Now, this whole closure of Commercial and the Parkway bridge was set to bring a decent amount of turmoil to the traffic patterns between the East and the city, but the situation just got a lot worse — this is where we arrive at the third “way.”

On Friday, Jan. 28, the Forbes Avenue bridge spanning Fern Hollow decided its life had come to an end. In what, from some reports, was a rather anticlimactic descent, it simply slid out of existence into the ravine below. Ironically, it brought down with it a 61B Port Authority Bus, one of the only ones that run on that side of the city. The image of that bus, so close to getting off the other side of the bridge before the collapse, literally brought tears to my eyes. For so long, all I wanted was to get out of the East End. Sometimes it felt like I never would, like I would be taking 61Bs out — so many 61Bs — and I would be driving over the incredibly shaky Forbes bridge and praying for Commercial to hang onto its hill for the rest of my life in an endless cycle driven by taxes and redlining and gun violence.

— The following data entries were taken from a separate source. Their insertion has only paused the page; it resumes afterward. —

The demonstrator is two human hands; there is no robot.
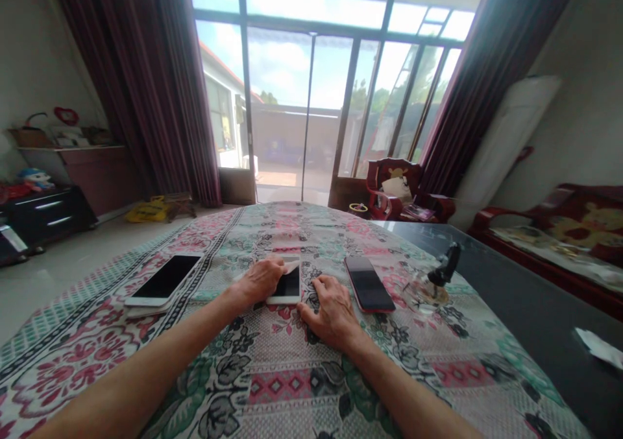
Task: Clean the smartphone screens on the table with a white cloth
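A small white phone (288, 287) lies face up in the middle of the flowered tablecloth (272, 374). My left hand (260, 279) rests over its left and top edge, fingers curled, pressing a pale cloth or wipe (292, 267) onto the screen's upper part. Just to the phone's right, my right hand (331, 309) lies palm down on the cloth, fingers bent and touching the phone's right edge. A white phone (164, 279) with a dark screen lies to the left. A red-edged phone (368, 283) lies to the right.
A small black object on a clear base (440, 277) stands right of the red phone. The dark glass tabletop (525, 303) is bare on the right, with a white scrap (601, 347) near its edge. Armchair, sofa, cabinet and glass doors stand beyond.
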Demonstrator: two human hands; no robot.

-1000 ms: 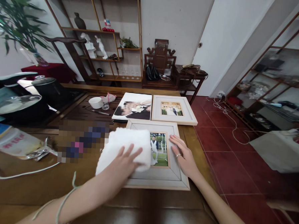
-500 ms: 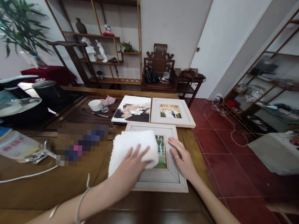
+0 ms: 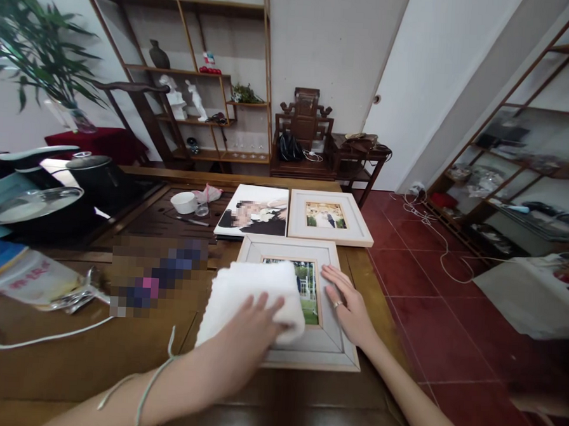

The poetic irony of that bridge’s collapse on the morning of President Biden’s arrival in Pittsburgh to speak on infrastructure was not missed, especially by the CMU community, who hosted the president at our Mill 19 property. What was missed by many was the fact that that irony was no act of God, or of fate, or anything else. The truth is that the city of Pittsburgh only cares about the quality of life of its residents when improving that quality benefits the city. Nobody seemed to care about that bridge, and, mark my words, it will not be repaired for a long, long time. It was bound to fall one day or another, regardless of whether or not Air Force One was flying over it, just like Commercial will inevitably slide off that hill one day. Once again, no one will care. The people at the metaphorical and literal bottom will keep adjusting their commutes again and again as they have always done when things like this happen, and life will go on just as it always has.